拆分PDF

Question

有人知道在PDF文档中对文本进行矢量化的方法吗？也就是说，我希望每个字母都是形状/轮廓，没有任何文字内容。我正在使用Linux系统，首选开源或非Windows解决方案。

上下文：我正在尝试编辑一些旧PDF，我不再使用这些字体。我想在Inkscape中这样做，但是这会用通用的字体替换所有字体，而且几乎不可读。我也使用pdf2ps和ps2pdf来回转换，但字体信息仍保留在那里。因此，当我将它加载到Inkscape中时，它看起来仍然很糟糕。

有什么想法吗？感谢。

Answer 1

要实现这一目标，您必须：

将PDF拆分为单独的页面;
将您的PDF页面转换为SVG;
编辑您想要的页面
重新组合页面

这个答案将省略第3步，因为那是不可编程的。

拆分PDF

如果您不想以编程方式分割文档，那么现代方式就是使用stapler。在你最喜欢的外壳中：

stapler burst file.pdf

会生成{file_1.pdf,...,file_N.pdf}，其中1...N是PDF页面。订书机本身使用PyPDF2，拆分PDF文件的代码并不复杂。以下函数拆分文件并将各个页面保存在当前目录中。（从commands.py文件无耻地复制）

import math
import os
from PyPDF2 import PdfFileWriter, PdfFileReader

def split(filename):
    with open(filename) as inputfp:
        inputpdf = PdfFileReader(inputfp)

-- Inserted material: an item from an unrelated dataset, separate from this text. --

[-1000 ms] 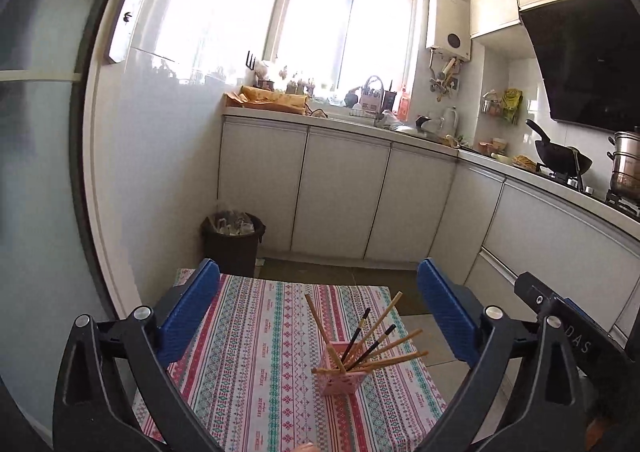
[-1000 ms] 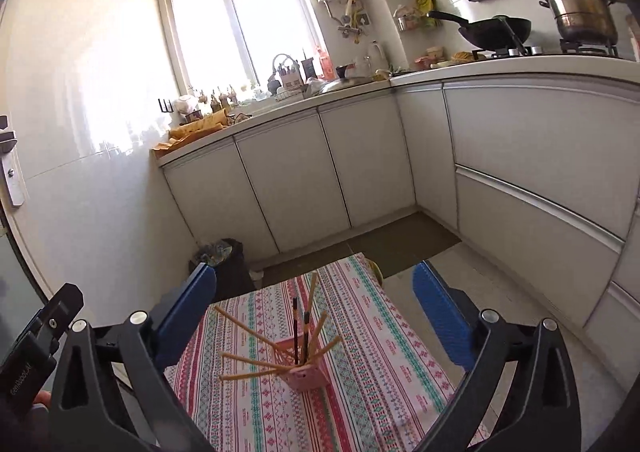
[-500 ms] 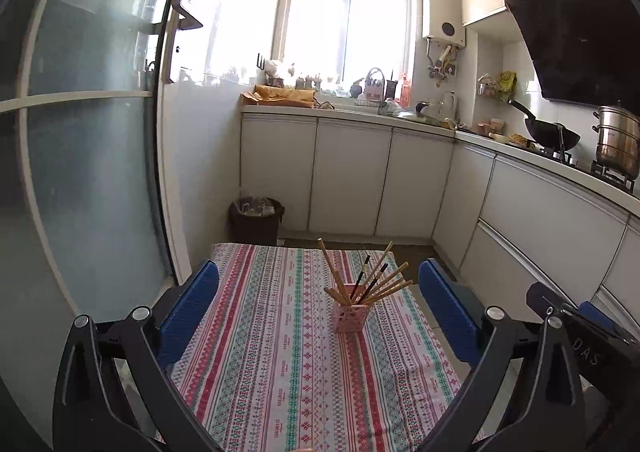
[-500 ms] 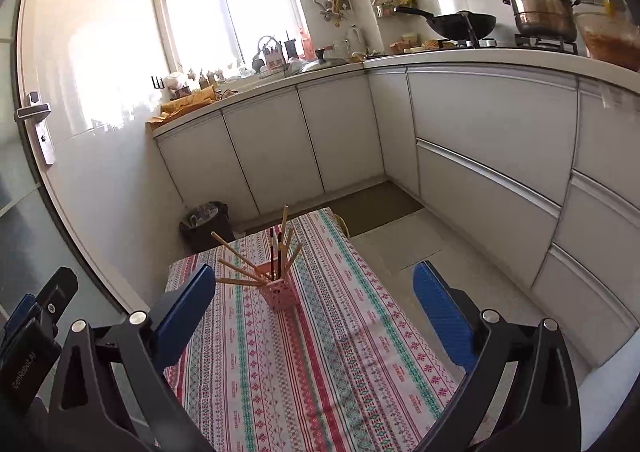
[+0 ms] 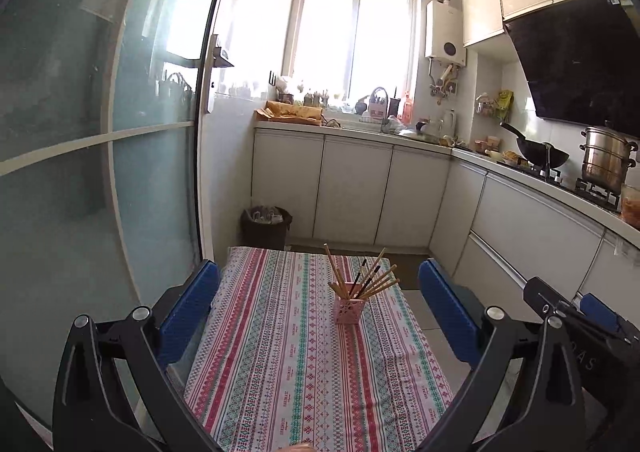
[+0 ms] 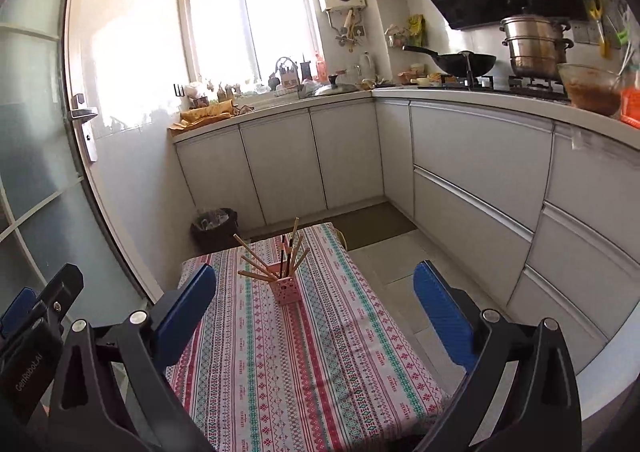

        base, ext = os.path.splitext(os.path.basename(filename))

        # Prefix the output template with zeros so that ordering is preserved
        # (page 10 after page 09)
        output_template = ''.join([
            base,
            '_',
            '%0',
            str(math.ceil(math.log10(inputpdf.getNumPages()))),
            'd',
            ext
        ])

        for page in range(inputpdf.getNumPages()):
            outputpdf = PdfFileWriter()
            outputpdf.addPage(inputpdf.getPage(page))

            outputname = output_template % (page + 1)

            with open(outputname, 'wb') as fp:
                outputpdf.write(fp)

将各个页面转换为SVG

现在要将PDF转换为可编辑文件，我可能会使用pdf2svg。

pdf2svg input.pdf output.svg

如果我们看一下pdf2svg.c文件，我们可以看到代码原则上并不复杂（假设输入文件名在filename变量中，输出文件名在outputname变量）。下面是python中的一个最小工作示例。它需要pycairo和pypoppler库：

import os

import cairo
import poppler

def convert(inputname, outputname):
    # Convert the input file name to an URI to please poppler
    uri = 'file://' + os.path.abspath(inputname)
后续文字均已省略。